Similarly, at NewYork-Presbyterian Lawrence Hospital in Bronxville, employees can participate in on-the-job trainings, including the newly developed Operating Room Technician Residency program and the Registered Nurse Residency program. NewYork-Presbyterian also offers a paid summer internship experience for family members of employees. “In partnership with select community-based organizations across New York City and Westchester, our program will place participants at various clinical and non-clinical departments across NewYork-Presbyterian for on-premises experiences,” says Laurie Ann Walsh, MSN, RN, DNP, chief nursing oﬃcer and vice president of patient care services for the hospital. The goal of the internship program, Walsh says, is to “expose young adults to the breadth and depth of hospital professions.”

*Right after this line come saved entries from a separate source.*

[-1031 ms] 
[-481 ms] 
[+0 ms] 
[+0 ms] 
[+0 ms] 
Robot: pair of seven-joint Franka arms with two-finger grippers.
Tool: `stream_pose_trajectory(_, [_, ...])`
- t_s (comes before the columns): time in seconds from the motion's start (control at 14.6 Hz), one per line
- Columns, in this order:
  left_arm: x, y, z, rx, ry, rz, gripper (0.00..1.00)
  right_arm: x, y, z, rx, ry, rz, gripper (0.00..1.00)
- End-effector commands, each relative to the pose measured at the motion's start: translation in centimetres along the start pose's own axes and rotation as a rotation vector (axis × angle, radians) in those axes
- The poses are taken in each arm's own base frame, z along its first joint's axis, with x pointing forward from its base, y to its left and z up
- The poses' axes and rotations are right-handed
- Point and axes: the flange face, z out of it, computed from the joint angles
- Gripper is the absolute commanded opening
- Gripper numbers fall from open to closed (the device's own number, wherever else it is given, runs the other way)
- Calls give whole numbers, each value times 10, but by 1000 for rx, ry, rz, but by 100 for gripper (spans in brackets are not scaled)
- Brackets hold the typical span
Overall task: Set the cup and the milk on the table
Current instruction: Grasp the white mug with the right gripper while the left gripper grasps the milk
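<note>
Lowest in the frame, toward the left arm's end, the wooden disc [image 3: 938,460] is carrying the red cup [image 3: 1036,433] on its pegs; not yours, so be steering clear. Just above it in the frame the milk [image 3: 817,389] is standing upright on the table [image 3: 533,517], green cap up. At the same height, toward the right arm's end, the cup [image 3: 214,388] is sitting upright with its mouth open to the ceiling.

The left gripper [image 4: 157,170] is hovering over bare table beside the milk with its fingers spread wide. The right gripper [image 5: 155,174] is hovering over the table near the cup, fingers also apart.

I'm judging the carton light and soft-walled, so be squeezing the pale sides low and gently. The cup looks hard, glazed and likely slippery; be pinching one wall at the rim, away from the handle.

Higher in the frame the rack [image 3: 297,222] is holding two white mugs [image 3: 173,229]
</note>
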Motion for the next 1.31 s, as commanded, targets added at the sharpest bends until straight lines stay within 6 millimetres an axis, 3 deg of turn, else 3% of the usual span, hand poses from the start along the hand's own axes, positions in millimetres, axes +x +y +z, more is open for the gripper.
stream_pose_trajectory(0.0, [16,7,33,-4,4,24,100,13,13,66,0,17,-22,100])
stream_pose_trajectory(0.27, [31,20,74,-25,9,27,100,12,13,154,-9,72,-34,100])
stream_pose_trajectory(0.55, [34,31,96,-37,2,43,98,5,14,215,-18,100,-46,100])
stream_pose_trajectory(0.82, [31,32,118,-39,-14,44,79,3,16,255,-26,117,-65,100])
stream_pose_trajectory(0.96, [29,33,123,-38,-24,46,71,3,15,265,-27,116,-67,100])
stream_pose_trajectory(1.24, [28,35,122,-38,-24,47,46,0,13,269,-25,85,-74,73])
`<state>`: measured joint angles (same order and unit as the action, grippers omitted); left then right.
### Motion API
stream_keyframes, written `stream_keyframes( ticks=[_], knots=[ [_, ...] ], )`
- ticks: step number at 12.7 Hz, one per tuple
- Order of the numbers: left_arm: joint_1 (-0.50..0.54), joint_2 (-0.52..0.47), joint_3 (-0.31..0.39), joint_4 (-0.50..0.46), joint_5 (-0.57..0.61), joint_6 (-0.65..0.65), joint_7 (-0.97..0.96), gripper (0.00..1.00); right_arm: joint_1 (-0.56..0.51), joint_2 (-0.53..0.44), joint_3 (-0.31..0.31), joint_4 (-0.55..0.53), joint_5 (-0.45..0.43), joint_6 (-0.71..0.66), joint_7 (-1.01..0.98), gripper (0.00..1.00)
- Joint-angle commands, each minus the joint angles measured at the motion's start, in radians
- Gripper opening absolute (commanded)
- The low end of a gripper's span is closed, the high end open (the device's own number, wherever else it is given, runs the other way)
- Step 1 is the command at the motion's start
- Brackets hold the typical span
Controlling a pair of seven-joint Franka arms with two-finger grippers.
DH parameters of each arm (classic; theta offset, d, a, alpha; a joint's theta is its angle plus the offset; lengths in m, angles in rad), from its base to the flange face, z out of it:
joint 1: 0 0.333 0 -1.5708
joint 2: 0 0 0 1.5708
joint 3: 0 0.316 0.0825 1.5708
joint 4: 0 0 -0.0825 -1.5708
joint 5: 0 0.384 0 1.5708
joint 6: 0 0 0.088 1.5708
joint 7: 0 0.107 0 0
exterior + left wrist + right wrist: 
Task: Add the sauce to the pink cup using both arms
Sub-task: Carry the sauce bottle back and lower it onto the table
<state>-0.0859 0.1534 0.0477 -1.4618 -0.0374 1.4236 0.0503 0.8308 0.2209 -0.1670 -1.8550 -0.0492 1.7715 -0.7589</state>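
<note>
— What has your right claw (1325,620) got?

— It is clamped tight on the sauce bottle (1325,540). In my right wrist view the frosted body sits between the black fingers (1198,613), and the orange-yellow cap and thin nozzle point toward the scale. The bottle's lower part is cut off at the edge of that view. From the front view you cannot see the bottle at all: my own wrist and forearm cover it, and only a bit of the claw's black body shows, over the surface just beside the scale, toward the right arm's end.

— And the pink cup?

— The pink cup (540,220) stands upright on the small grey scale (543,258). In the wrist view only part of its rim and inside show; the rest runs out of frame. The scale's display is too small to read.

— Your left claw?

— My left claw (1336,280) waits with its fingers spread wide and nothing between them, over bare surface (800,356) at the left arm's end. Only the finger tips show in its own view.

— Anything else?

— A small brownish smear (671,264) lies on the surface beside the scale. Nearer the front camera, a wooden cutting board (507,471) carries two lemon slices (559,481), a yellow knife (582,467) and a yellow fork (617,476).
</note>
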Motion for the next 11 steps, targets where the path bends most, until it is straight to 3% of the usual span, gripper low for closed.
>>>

In addition, “we offer numerous programs for basic training and skill development (such as basic computer skills, medical terminology), and other programs to enhance technical, clinical, and leadership development such as the residency programs, nursing leadership academy, continuing education and mentorship programs, as well as a comprehensive tuition reimbursement program for advancement of staff careers within healthcare,” she adds.
While there are still thousands of unfilled healthcare positions in Westchester at any given time, it’s clear the industry is coming together with a cohesive path to help shrink that gap. And for Westchester residents looking for a career path with plenty of job security, healthcare is certainly a solid choice.